Understanding the influence of personal situations on your overall well-being and performance mitigates the risks of security lapses. But more importantly, you can recognize when you need to seek support. If you’re a manager, fostering an environment of support and empathy better equips your employees to navigate personal difficulties while maintaining the integrity of security protocols.
Applying Psychology to Security
Understanding how human behavior influences security measures empowers your entire organization to create a more secure environment. To apply these insights, remember these steps:
- Understand your security behavior. Whether you're an Efficiency Champion, Security Ambassador, Innovative Trailblazer, Steady Sentinel, or Precise Protector, you play an important role in upholding security. Embrace your unique strengths and consider how they influence your security practices.

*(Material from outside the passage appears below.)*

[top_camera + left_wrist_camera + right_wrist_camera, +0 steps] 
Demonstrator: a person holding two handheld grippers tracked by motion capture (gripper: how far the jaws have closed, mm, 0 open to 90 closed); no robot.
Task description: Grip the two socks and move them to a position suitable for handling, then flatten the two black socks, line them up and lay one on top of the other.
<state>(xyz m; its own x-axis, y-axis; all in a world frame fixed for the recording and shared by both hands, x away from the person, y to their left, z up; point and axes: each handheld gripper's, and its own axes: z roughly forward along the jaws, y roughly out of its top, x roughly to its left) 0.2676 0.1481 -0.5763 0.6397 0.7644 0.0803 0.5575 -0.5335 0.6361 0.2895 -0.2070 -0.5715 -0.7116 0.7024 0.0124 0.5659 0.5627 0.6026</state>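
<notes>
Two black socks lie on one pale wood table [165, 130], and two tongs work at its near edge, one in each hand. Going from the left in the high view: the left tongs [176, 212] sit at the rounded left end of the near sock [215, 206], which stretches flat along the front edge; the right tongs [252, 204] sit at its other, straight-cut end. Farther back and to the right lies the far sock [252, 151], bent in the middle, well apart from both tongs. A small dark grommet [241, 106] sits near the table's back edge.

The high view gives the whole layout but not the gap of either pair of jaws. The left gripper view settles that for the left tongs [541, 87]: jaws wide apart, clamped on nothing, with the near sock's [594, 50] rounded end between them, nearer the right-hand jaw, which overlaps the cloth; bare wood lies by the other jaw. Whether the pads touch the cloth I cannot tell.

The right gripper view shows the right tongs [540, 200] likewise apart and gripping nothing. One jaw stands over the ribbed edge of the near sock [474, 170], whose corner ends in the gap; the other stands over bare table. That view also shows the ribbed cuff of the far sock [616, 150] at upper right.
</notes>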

- Stay mindful of cognitive biases. By acknowledging and addressing mental mistakes, you play a significant role in maintaining security standards.
- Prioritize your well-being. Remember that personal circumstances can impact your focus and decision-making. Prioritizing your well-being not only benefits you but also contributes to a more secure and resilient workplace.
- Embrace a security culture. Understand that everyone's involvement matters. Stay informed, participate in training sessions, and promote security awareness among colleagues. If you notice any unusual behavior or security concerns, promptly report them.
Working together with your organization’s security technology, you can use your insights into human behavior to actively contribute to a safer workplace.